» **Assigned task**
Copy nothing but the lines from the opening of the entries through the line that contains "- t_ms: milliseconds", exactly as written. Drop the pictures.
======== Information given
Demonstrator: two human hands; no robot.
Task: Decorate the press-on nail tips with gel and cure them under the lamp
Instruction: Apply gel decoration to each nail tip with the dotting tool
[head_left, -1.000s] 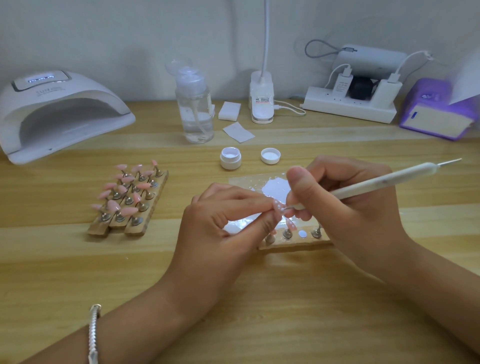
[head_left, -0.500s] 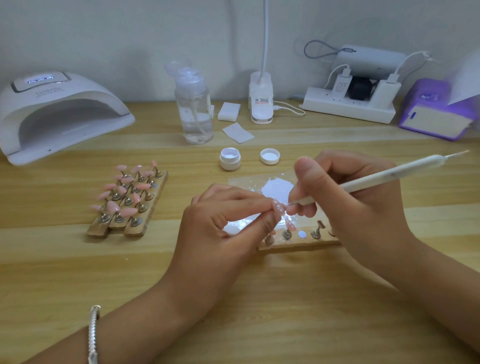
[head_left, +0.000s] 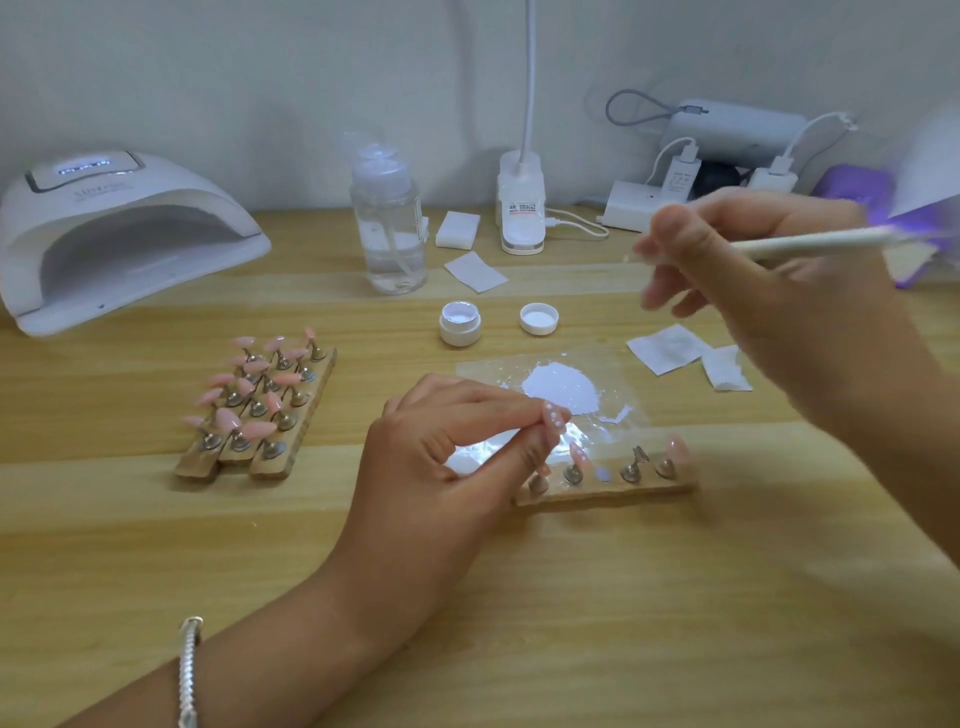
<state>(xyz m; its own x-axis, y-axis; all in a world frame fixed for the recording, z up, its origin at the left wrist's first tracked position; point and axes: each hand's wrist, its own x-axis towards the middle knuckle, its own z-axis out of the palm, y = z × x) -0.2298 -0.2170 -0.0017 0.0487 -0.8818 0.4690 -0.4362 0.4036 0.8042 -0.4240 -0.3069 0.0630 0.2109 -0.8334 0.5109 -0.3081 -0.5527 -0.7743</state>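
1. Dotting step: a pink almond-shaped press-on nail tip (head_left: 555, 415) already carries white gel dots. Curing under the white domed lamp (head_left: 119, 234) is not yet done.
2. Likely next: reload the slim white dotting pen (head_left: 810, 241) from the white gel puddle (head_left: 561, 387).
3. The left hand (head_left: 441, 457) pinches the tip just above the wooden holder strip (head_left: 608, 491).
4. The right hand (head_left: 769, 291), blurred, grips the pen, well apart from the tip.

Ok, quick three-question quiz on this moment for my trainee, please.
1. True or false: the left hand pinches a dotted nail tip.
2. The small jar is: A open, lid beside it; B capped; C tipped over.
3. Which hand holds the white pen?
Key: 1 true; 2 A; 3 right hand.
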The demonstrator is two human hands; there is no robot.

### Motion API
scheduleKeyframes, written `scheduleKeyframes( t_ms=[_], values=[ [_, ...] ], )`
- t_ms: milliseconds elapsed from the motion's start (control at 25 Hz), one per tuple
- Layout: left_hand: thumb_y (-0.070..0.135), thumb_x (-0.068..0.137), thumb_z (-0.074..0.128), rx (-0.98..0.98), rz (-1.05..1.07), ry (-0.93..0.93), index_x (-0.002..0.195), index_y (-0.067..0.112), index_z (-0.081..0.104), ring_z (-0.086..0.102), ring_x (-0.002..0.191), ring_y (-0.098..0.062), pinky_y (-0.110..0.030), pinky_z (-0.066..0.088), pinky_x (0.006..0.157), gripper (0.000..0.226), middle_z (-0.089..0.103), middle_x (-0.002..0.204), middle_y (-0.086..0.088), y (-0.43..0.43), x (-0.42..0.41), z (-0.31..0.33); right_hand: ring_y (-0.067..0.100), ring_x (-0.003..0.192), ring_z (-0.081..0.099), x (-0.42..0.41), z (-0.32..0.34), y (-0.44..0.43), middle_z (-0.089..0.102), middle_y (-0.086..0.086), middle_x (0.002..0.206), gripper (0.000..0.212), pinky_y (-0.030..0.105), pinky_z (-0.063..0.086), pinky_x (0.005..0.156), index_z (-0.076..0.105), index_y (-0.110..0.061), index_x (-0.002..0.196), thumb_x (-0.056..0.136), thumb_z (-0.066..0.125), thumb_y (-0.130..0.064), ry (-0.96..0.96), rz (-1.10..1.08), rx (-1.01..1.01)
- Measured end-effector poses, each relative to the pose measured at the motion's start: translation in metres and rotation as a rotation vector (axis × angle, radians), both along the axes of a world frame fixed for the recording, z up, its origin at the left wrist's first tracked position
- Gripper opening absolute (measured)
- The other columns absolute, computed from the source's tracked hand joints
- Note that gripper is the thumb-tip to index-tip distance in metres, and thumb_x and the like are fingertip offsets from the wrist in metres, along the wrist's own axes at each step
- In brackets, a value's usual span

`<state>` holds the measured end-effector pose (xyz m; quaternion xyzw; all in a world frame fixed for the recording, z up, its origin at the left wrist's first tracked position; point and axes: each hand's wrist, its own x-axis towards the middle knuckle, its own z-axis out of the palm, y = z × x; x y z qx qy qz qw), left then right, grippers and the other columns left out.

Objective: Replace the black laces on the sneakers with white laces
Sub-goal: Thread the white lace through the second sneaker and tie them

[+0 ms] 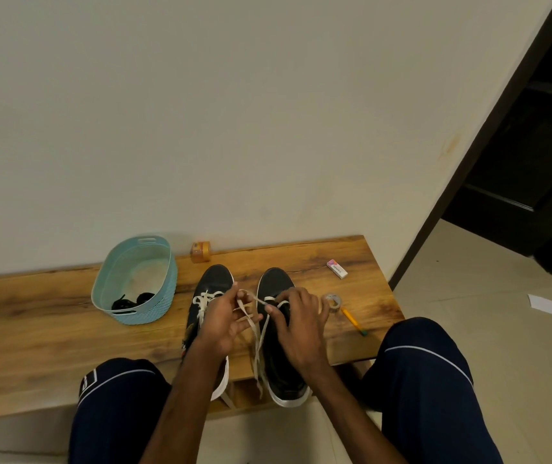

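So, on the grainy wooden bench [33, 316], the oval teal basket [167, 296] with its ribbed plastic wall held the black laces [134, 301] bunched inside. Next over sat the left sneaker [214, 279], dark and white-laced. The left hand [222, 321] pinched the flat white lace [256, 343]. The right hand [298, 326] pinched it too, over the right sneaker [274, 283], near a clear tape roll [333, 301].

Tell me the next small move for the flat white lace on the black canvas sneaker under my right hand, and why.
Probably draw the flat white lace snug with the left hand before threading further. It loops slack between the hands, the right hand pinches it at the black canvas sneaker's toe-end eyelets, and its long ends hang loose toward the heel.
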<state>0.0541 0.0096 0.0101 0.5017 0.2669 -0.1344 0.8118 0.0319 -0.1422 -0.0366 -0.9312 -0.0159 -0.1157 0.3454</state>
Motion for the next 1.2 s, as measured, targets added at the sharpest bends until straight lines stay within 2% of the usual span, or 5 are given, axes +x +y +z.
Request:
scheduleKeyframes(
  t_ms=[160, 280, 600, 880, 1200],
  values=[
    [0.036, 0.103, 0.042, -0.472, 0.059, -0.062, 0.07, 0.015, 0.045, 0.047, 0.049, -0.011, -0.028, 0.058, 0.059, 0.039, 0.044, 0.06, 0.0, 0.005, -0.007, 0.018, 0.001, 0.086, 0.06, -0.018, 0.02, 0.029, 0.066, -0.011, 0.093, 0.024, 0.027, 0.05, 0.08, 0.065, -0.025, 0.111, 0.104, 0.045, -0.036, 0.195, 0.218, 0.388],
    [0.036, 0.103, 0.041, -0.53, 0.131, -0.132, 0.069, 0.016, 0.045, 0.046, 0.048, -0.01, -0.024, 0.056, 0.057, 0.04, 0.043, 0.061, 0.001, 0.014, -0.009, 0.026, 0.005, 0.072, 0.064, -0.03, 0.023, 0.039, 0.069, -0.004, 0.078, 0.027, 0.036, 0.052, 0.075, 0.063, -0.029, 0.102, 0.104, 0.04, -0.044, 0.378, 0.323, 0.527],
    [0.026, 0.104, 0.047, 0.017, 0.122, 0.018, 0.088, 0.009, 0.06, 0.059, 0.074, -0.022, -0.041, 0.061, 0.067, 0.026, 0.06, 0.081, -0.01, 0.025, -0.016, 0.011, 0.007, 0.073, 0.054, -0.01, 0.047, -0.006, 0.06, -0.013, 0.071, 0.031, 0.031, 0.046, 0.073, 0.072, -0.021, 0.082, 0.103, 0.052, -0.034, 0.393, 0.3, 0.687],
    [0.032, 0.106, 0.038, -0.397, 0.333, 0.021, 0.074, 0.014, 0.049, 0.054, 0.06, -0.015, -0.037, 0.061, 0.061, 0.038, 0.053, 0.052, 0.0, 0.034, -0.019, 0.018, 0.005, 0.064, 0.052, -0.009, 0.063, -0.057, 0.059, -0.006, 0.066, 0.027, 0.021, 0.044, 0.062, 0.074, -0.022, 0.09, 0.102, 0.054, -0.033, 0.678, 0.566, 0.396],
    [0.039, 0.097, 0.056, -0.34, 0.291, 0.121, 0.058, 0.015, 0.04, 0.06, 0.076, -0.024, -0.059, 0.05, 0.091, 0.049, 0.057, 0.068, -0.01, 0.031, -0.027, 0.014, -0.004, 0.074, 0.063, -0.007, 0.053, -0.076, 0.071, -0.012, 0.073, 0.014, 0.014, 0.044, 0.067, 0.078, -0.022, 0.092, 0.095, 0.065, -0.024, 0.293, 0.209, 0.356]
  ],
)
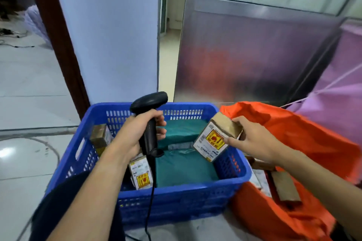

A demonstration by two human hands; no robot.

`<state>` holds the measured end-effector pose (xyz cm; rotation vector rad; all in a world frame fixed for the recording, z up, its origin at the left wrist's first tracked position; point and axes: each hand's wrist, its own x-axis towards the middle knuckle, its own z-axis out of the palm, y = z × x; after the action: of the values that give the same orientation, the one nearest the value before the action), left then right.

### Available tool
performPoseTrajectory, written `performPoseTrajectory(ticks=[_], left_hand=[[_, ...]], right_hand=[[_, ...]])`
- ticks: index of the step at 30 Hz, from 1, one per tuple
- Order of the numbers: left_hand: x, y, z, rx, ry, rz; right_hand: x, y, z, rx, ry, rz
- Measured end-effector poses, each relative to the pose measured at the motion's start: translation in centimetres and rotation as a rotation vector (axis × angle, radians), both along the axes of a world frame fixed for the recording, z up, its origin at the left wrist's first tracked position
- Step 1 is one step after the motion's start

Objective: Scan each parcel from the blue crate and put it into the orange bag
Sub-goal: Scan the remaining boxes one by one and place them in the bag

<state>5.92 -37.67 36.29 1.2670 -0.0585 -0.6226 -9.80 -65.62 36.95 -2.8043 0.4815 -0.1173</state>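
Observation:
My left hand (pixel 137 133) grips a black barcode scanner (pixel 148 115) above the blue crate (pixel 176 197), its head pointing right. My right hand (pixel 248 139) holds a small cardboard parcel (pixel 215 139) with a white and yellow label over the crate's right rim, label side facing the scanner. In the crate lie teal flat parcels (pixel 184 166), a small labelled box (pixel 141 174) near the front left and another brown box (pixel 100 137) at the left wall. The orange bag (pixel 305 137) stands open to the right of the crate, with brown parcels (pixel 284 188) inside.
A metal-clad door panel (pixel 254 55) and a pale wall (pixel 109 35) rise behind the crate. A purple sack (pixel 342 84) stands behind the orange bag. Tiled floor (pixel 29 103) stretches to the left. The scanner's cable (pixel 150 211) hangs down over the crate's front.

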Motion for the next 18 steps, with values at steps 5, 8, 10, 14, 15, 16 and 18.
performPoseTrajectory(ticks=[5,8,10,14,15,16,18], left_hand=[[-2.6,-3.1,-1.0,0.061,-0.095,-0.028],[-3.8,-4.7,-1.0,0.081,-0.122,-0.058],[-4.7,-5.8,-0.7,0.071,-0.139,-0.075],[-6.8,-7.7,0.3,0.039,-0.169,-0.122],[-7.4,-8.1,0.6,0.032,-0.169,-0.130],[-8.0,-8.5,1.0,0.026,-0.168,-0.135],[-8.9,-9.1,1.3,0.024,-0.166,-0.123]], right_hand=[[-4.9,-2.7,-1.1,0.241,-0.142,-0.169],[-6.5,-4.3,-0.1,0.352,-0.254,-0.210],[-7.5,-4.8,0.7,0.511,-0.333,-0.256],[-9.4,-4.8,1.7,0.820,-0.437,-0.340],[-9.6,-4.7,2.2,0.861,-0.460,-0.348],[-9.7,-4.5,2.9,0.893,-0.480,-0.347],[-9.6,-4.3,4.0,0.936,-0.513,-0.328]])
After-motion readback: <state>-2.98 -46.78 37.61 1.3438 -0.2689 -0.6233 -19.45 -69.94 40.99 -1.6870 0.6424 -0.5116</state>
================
» **Response for this exercise**
Demonstrator: two human hands; no robot.
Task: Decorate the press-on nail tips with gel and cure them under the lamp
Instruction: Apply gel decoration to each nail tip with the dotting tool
[head_left, -1.000s] 
[head_left, -0.500s] 
[head_left, +0.000s] 
<state>(xyz m; its own x-axis, y-axis; all in a world frame fixed for the recording, z up, its origin at the left wrist's first tracked position; point and axes: each hand's wrist, its own x-axis towards the middle knuckle, its own z-axis out of the palm, y = z × x) -0.2298 -0.2170 -0.0017 0.0487 -0.8818 0.4690 -0.4362 0.4036 0.8042 -0.4240 -0.3069 0.0630 0.2109 -0.8334 0.5109 -0.3081 -0.5527 -0.7743</state>
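1. Dotting step: a pink almond-shaped press-on nail tip (head_left: 555, 415) already carries white gel dots. Curing under the white domed lamp (head_left: 119, 234) is not yet done.
2. Likely next: reload the slim white dotting pen (head_left: 810, 241) from the white gel puddle (head_left: 561, 387).
3. The left hand (head_left: 441, 457) pinches the tip just above the wooden holder strip (head_left: 608, 491).
4. The right hand (head_left: 769, 291), blurred, grips the pen, well apart from the tip.

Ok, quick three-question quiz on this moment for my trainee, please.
1. True or false: the left hand pinches a dotted nail tip.
2. The small jar is: A open, lid beside it; B capped; C tipped over.
3. Which hand holds the white pen?
Key: 1 true; 2 A; 3 right hand.
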The demonstrator is two human hands; there is no robot.

### Motion API
scheduleKeyframes, written `scheduleKeyframes( t_ms=[_], values=[ [_, ...] ], )`
- t_ms: milliseconds elapsed from the motion's start (control at 25 Hz), one per tuple

There's nothing else to the answer.